In questo sta la missione del presbitero: partecipare agli altri, in una comunità di credenti, la gioia di avere incontrato il Signore, offrire la ricchezza che Cristo consegna e realizza a quanti lo seguono.
E’ così che don Alfredo, attraverso il suo ministero presbiterale, si è fatto tutto a tutti, con una larghezza d’animo ammirevole, unito a una squisita gentilezza, offerta a quanti egli ha si è preso cura, in molteplici ambienti pastorali della nostra diocesi, da Rebbio (come vicario) a Garzeno e Catasco (come parroco) e quindi a Caslino al Piano, a Bulgorello e a Cadorago. Luoghi questi in cui don Alfredo ha cercato di costruire una comunità cristiana fraterna e accogliente, orante e missionaria, ambiti di comunione viva e di partecipazione.

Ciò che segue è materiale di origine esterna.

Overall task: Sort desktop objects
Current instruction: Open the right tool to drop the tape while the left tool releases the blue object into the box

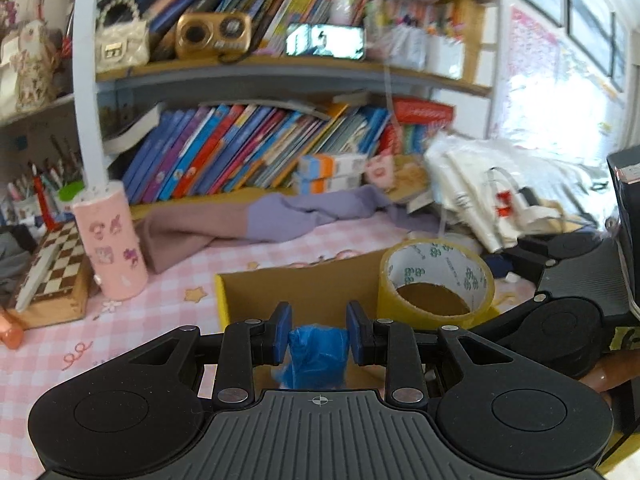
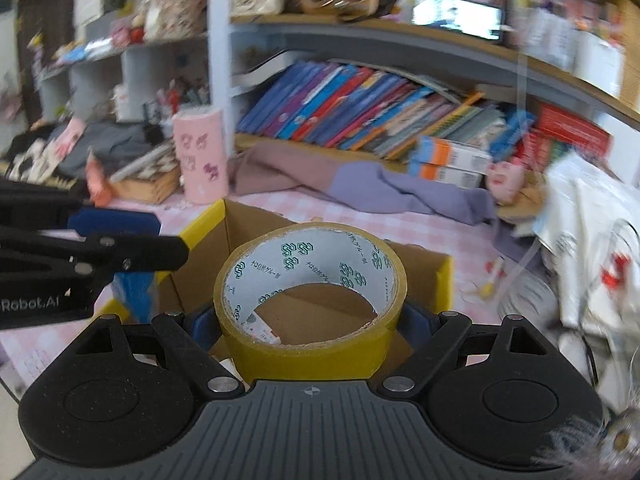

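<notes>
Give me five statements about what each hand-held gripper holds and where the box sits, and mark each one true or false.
1. The left hand-held gripper is shut on a blue plastic bag. True.
2. The right hand-held gripper holds a pink cylinder. False: it grips a yellow tape roll; the pink cylinder stands on the desk.
3. The tape roll is above the open cardboard box. True.
4. The box rests on the bookshelf. False: it sits on the pink checked tablecloth.
5. The tape roll's core is white with green print. True.
</notes>
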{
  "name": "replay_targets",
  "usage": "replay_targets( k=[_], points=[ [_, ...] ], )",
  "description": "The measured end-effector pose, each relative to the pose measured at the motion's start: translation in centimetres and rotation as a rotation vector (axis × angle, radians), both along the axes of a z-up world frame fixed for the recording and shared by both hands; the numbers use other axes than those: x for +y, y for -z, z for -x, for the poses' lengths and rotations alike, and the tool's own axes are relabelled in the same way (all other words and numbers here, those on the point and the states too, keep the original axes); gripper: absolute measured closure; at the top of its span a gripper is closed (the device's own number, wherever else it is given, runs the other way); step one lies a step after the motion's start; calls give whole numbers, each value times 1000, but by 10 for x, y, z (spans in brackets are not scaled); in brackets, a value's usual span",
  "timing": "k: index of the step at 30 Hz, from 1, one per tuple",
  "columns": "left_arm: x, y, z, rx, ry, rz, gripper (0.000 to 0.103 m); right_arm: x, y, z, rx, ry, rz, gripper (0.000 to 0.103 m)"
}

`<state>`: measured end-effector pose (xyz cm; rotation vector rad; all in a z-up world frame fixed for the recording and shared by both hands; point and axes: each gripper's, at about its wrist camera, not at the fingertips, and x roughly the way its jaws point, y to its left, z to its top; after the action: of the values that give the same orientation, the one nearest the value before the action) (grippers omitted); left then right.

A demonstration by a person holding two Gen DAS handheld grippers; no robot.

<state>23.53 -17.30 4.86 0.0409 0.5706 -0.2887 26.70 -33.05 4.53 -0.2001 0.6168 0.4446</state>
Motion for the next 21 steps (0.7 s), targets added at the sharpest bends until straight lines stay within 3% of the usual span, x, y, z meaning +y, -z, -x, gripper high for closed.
replay_targets(
  k=[6, 12, 17, 21],
  points=[
    [-10, 25, -31, 79, -43, -66, 75, 22, 24, -46, 48, -178, 187, 17],
    [-19, 42, -44, 131, -58, -115, 75, 42, 51, -60, 94, -394, 337, 16],
    [-23, 45, -45, 145, -84, -118, 74, 52, 64, -67, 150, -453, 401, 16],
    [-24, 39, -38, 122, -109, -114, 71, 54, 64, -67, 137, -475, 408, 16]
  ],
)
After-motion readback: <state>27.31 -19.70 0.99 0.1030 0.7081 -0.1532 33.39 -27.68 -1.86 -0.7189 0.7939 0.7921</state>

Caro don Alfredo: in un messaggio che mi inviasti dalla clinica Valduce, dove eri stato appena ricoverato, mi scrivesti così: “Offro tutto per la nostra diocesi”. Ti ringrazio a nome di tutti noi per la tua generosa offerta, che è culminata con il dono della tua vita.
Possiamo ancora contare su di te, perché dal cielo tu possa accompagnare questa nostra Chiesa nella sua bellezza e con le sue difficoltà, e sostenere ciascuno di noi mentre proseguiamo il nostro pellegrinaggio terreno, in cammino verso la Città santa, dove tu ci attendi.